A word-for-word repetition of all the entries is required.

START Available data

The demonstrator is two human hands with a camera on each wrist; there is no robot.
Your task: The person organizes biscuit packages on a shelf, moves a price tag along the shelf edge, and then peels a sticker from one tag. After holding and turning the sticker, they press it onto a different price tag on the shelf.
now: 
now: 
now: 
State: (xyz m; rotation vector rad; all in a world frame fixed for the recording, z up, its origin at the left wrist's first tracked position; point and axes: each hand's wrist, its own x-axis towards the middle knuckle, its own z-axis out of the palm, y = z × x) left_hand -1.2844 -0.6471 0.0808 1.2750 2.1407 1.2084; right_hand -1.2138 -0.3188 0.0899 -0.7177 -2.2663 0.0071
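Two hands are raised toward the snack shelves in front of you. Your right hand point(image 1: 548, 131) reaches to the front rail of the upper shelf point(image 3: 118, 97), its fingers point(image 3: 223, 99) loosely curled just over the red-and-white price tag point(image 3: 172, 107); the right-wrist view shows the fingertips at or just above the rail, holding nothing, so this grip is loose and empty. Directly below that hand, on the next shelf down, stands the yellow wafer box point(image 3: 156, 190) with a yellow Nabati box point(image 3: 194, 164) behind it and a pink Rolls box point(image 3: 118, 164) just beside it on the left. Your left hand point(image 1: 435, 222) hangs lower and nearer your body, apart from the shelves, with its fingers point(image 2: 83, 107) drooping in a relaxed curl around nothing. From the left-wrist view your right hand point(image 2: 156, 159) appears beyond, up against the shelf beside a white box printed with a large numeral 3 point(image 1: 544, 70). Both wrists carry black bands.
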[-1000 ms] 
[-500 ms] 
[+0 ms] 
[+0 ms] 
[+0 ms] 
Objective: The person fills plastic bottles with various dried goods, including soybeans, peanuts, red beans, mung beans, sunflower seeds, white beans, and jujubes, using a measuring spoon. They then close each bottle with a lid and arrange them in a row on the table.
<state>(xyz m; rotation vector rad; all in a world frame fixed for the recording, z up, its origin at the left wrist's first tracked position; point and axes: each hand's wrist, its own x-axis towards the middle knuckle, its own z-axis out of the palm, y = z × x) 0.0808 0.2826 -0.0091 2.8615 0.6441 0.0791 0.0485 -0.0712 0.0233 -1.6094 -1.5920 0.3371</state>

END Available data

▶ _Solution for this problem_:
The demonstrator is two human hands with a camera on each wrist; there is no robot.
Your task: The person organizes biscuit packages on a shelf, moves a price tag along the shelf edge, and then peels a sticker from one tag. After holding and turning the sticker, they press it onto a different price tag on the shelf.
now: 
now: 
now: 
State: (xyz m; rotation vector rad; all in a world frame fixed for the recording, z up, its origin at the left wrist's first tracked position; point and axes: each hand's wrist, its own x-axis towards the middle knuckle, its own z-axis out of the palm, y = z × x) left_hand -1.2844 -0.6471 0.0808 1.2750 2.1407 1.2084; right_hand -1.2138 -0.3188 0.0899 -0.7177 -2.2663 0.0071
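Two hands are raised toward the snack shelves in front of you. Your right hand point(image 1: 548, 131) reaches to the front rail of the upper shelf point(image 3: 118, 97), its fingers point(image 3: 223, 99) loosely curled just over the red-and-white price tag point(image 3: 172, 107); the right-wrist view shows the fingertips at or just above the rail, holding nothing, so this grip is loose and empty. Directly below that hand, on the next shelf down, stands the yellow wafer box point(image 3: 156, 190) with a yellow Nabati box point(image 3: 194, 164) behind it and a pink Rolls box point(image 3: 118, 164) just beside it on the left. Your left hand point(image 1: 435, 222) hangs lower and nearer your body, apart from the shelves, with its fingers point(image 2: 83, 107) drooping in a relaxed curl around nothing. From the left-wrist view your right hand point(image 2: 156, 159) appears beyond, up against the shelf beside a white box printed with a large numeral 3 point(image 1: 544, 70). Both wrists carry black bands.
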[-1000 ms] 
[-500 ms] 
[+0 ms] 
[+0 ms] 
[+0 ms] 
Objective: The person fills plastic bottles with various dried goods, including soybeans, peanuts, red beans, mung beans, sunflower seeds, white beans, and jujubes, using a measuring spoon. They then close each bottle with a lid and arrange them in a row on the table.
<state>(xyz m; rotation vector rad; all in a world frame fixed for the recording, z up, its origin at the left wrist's first tracked position; point and axes: each hand's wrist, its own x-axis towards the middle knuckle, its own z-axis out of the palm, y = z × x) 0.0808 0.2826 -0.0091 2.8615 0.6441 0.0791 0.0485 -0.0712 0.0233 -1.6094 -1.5920 0.3371</state>

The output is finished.